Herdman aborde son poste avec l'intention de révolutionner le football dans le pays. Il se fixe un premier objectif ambitieux, auquel ses joueurs eux-mêmes ne croient pas : qualifier le Canada pour Qatar 2022. Mais il réussit à construire une équipe forte, tactiquement flexible pour s'adapter à ses différents adversaires et truffée de talents, qui finira en tête des qualifications devant le Mexique et les États-Unis.

Herdman sera le premier entraîneur de l'histoire à avoir dirigé une équipe féminine et masculine en Coupe du Monde. Hissé au rang de héros national, il tentera de créer la surprise au Qatar avec un Canada déjà assuré de sa qualification pour l'édition 2026.

Hansi Flick, d'adjoint à sélectionneur en Coupe du Monde

En 1996, alors qu'il termine sa carrière de milieu de terrain au Victoria Bammental, Flick occupe la double fonction de joueur et d'entraîneur. Il est ensuite recruté par Hoffenheim, à l'époque relégué dans les catégories régionales, avec lequel il entame une ascension fulgurante vers la Bundesliga.

Limogé en novembre 2005, il fait un bref passage en tant qu'adjoint au Red Bull Salzbourg avant de rejoindre le staff de Joachim Löw. Après le sacre de l'Allemagne à Brésil 2014, il prend le poste de directeur sportif de la Fédération allemande jusqu'en janvier 2017.

Deux ans plus tard, il rendosse le rôle d'adjoint pour épauler Niko Kovac au Bayern Munich. À la suite du départ de Kovac en novembre 2019, Flick est nommé entraîneur principal d'abord par intérim, puis à titre officiel en raison des bonnes prestations de son équipe. Sous sa férule, la formation bavaroise s'adjuge sept trophées dans l'un des cycles les plus prolifiques de son histoire : deux Bundesliga, une Ligue des champions, une Coupe du Monde des Clubs, une Coupe nationale, ainsi que les Supercoupes d'Allemagne et d'Europe.

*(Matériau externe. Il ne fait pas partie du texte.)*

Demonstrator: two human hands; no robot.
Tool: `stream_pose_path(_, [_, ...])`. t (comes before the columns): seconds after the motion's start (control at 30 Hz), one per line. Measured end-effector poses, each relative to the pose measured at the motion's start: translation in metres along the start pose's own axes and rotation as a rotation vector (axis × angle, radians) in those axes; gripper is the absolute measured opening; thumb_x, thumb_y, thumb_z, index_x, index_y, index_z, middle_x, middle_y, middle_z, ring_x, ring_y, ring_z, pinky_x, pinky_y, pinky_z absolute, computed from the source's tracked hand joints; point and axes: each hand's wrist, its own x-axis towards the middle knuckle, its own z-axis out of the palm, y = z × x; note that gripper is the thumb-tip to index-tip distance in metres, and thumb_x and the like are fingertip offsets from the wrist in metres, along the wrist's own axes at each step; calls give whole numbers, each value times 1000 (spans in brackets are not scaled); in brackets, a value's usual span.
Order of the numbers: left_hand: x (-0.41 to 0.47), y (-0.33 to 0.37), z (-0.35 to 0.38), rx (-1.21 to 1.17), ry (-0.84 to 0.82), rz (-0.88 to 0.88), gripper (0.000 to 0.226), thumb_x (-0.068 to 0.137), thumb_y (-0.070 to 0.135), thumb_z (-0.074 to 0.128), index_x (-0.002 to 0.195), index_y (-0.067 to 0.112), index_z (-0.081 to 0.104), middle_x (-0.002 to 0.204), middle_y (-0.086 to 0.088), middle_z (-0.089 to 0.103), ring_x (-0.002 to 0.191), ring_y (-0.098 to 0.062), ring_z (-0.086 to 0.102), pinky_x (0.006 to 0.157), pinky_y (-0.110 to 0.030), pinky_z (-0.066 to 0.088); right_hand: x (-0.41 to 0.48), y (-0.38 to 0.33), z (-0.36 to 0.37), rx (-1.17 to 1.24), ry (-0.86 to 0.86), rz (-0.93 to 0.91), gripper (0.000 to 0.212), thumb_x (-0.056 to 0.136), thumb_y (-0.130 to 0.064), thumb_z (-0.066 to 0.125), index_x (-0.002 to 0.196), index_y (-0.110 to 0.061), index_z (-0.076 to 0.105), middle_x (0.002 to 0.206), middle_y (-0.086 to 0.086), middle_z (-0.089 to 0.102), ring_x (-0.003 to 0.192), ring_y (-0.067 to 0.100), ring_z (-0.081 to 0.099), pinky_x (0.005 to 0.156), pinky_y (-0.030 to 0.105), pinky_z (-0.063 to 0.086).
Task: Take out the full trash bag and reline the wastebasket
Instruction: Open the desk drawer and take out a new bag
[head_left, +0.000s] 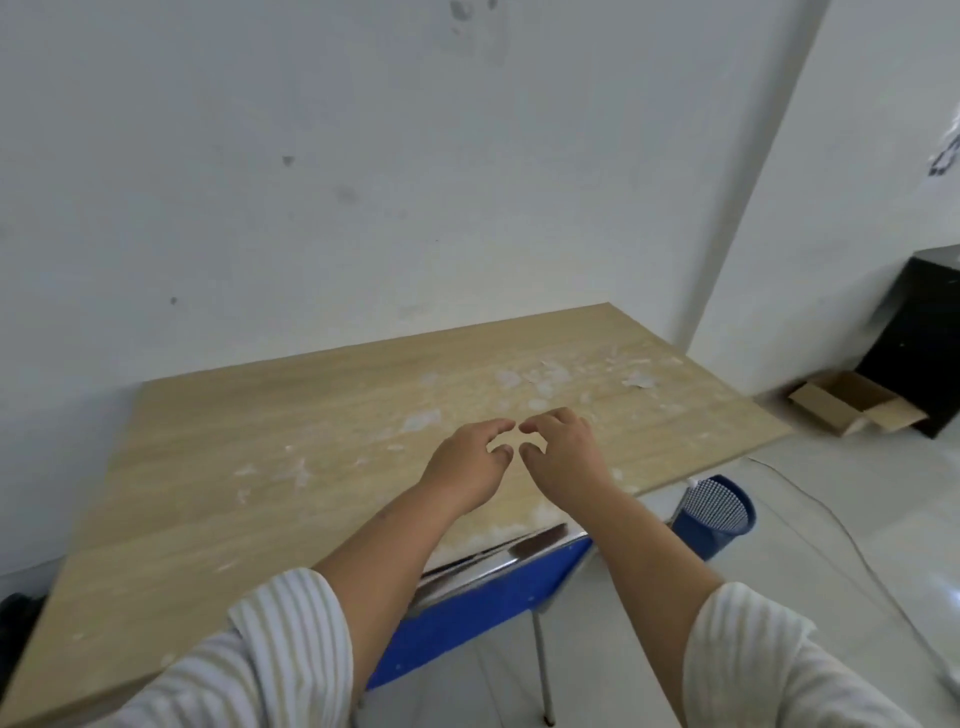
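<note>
A blue mesh wastebasket (716, 512) stands on the floor just past the table's right front corner, partly hidden by the tabletop; something white shows at its rim. No trash bag can be made out. My left hand (467, 460) and my right hand (563, 449) hover side by side over the wooden table (218, 467), fingertips nearly meeting, fingers loosely curled and holding nothing. Both arms wear striped sleeves.
The tabletop carries white flaky scraps (524, 376) and has a blue front panel (467, 613) and metal leg. A cardboard box (857, 408) lies open on the floor by a black cabinet (919, 343). A cable (841, 525) runs across the pale floor. Walls close the back.
</note>
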Motion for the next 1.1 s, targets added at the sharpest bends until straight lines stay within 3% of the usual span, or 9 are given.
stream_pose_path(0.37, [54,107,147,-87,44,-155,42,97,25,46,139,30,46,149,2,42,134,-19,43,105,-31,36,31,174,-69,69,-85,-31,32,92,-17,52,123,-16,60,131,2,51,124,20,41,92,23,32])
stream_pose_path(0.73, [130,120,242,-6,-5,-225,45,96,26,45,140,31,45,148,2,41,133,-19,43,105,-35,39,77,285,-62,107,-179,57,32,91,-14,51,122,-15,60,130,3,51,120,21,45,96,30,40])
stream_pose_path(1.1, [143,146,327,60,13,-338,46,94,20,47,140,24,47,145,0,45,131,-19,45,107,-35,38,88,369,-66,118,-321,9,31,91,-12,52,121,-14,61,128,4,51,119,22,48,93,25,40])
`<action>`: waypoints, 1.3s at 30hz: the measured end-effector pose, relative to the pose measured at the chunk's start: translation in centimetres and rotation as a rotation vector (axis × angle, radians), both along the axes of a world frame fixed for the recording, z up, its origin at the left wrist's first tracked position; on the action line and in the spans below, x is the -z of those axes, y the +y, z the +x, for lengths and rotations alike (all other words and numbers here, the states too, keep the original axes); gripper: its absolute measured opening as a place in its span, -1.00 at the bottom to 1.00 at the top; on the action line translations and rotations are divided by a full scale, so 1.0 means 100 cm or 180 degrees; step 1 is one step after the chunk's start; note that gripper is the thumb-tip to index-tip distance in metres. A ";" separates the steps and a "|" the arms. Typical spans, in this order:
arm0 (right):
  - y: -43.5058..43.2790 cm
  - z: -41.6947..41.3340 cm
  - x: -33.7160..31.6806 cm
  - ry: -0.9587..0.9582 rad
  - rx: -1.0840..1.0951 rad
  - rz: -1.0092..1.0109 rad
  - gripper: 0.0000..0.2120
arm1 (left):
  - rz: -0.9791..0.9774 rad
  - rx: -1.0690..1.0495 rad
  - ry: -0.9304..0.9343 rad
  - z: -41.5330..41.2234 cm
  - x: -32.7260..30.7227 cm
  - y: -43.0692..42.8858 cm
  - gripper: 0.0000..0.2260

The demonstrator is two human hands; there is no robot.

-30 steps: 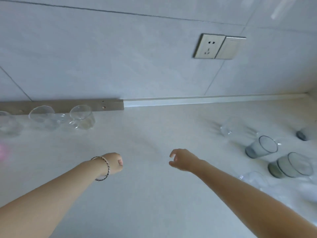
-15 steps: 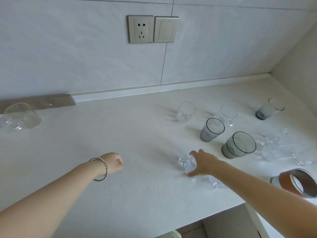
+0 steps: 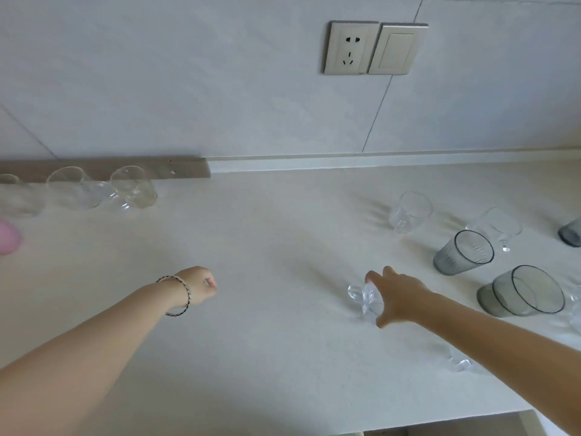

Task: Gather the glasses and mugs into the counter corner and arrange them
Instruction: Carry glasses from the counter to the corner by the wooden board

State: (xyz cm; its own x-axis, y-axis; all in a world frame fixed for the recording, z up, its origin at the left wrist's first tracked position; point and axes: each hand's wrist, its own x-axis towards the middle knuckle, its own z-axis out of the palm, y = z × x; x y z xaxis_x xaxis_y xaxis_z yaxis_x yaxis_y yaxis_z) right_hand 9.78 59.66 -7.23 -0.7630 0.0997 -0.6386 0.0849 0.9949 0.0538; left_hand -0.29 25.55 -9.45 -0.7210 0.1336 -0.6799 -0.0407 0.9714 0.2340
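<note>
Clear mug [image 3: 364, 297] on the worktop [image 3: 283, 247], handle turned away from the palm, under the right hand [image 3: 397, 295]; fingers [image 3: 372, 275] spread round its top, contact likely but not certain. Beyond the fingertips, grey tumblers [image 3: 463, 253] and clear glasses [image 3: 410, 212], scattered, awaiting gathering. Left hand [image 3: 198, 286] curled into a loose fist, holding nothing, forearm stretched forward. Far off past its knuckles, more glasses [image 3: 133, 187] along the wall.

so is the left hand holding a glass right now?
No, the left hand is a closed fist over bare white counter, with no glass in it; the clear glasses sit apart by the wall.
</note>
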 end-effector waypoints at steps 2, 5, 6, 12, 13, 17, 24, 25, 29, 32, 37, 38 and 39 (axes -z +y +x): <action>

Élu meilleur entraîneur d'Europe, il aspire à retrouver la Nationalmannschaft, cette fois en tant que sélectionneur. La démission de Löw dans le sillage des mauvais résultats à Russie 2018 et dans le dernier UEFA EURO ouvre la porte à sa nomination. Flick insuffle son mental de battant à la sélection qui se qualifie pour le Qatar en remportant huit des neuf matches disputés. Pour son premier mandat sur le banc en Coupe du Monde, il voudra entrer dans l'histoire en égalant Jupp Derwall, le dernier technicien à avoir gagné un grand tournoi dès sa première tentative.

Félix Sánchez Bas, le bâtisseur

Le projet qatarien a été forgé sous la conduite du technicien espagnol arrivé au Qatar en 2006 pour rejoindre l'académie Aspire. Il a accompagné la progression de deux diplômés de l'académie devenus des joueurs phares de la sélection : Akram Afif et Almoez Ali.

Au bout de sept ans passés à Aspire, Sánchez prend en main les U-19, avec lesquels il s'adjuge le trophée continental grâce à des buts d'Afif et Ali. Nommé aux commandes de la sélection senior après le licenciement de l'Uruguayen Jorge Fosatti, il s'empare de la Coupe d'Asie en 2019 aiu terme d'une finale remportée face au puissant Japon.

Sánchez Bas a affûté ses troupes sous différentes latitudes : il a décroché un nul contre le Paraguay dans la Copa América 2019, accédé au dernier carré de la Gold Cup 2021 et atteint la troisième place de la Coupe Arabe. La Coupe du Monde soumettra à l'épreuve du feu une équipe que Sánchez Bas a construite pierre après pierre au fil de 15 ans de travail.